Beginning with the line below that contains "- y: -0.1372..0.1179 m" and ending with the line that contains "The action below", copy every line exactly. Copy nothing else.
*** Begin section ***
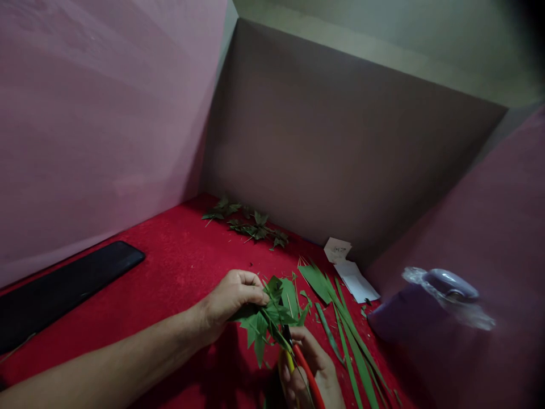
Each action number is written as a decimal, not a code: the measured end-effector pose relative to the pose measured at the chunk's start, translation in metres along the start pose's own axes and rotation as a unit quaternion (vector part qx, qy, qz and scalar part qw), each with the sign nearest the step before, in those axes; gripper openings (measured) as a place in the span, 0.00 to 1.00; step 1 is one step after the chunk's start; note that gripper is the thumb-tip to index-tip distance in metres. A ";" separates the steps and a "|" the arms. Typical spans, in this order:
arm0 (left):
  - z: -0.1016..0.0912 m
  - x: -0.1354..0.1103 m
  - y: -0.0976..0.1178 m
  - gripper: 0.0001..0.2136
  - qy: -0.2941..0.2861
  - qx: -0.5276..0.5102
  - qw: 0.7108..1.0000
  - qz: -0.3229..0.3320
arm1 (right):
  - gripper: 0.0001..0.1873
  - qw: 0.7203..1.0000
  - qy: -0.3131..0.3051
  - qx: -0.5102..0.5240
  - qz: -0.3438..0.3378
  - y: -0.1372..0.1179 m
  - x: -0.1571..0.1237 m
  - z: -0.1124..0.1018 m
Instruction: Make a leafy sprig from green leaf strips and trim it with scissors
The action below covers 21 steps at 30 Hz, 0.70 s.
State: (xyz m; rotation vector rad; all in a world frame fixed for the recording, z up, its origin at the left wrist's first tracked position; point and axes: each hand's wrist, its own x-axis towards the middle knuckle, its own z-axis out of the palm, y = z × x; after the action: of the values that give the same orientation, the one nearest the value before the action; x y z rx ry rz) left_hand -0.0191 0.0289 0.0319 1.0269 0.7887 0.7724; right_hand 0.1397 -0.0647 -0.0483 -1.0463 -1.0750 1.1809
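Note:
My left hand is closed in a pinch on a bunch of green pointed leaves, held above the red cloth. My right hand is wrapped round pruning shears with red and yellow handles. Their dark jaws reach up to the leaf stems at the bunch's right side; whether they touch a stem I cannot tell. Just past the hands, a broad strip of green leaf lies on the cloth, partly covered by the bunch.
Long green blades and small leaf scraps lie to the right. More leafy sprigs rest along the back wall. White papers and a purple container with clear plastic stand at right. A long black object lies at left.

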 end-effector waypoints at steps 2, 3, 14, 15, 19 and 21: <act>0.000 0.000 0.000 0.06 -0.001 0.002 1.000 0.001 | 0.26 1.000 -0.001 0.021 0.002 -0.001 -0.001 0.002; 0.000 0.000 0.000 0.06 0.000 0.002 1.000 0.002 | 0.25 0.999 -0.001 0.033 0.006 -0.002 -0.001 0.003; 0.001 0.000 -0.004 0.06 0.003 -0.006 1.000 -0.004 | 0.23 0.994 0.041 0.103 -0.003 -0.013 -0.001 0.016; 0.001 0.000 -0.004 0.06 0.003 -0.006 1.000 -0.005 | 0.23 0.994 0.042 0.101 -0.009 -0.014 -0.001 0.017; 0.001 0.000 -0.005 0.06 -0.004 -0.009 1.000 -0.003 | 0.21 0.996 0.028 0.087 -0.009 -0.010 -0.001 0.015; 0.000 0.000 -0.005 0.06 0.000 -0.005 1.000 -0.003 | 0.22 0.996 0.028 0.081 -0.017 -0.004 0.000 0.012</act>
State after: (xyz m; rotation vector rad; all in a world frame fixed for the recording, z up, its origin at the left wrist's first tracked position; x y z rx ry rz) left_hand -0.0180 0.0269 0.0276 1.0149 0.7867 0.7715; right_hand 0.1288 -0.0648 -0.0418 -0.9264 -0.9340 1.1850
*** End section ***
- [Solution to this exercise]
  - y: -0.1372..0.1179 m
  - x: -0.1571..0.1237 m
  - z: -0.1124..0.1018 m
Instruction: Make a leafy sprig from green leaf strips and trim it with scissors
The action below covers 21 steps at 30 Hz, 0.70 s.

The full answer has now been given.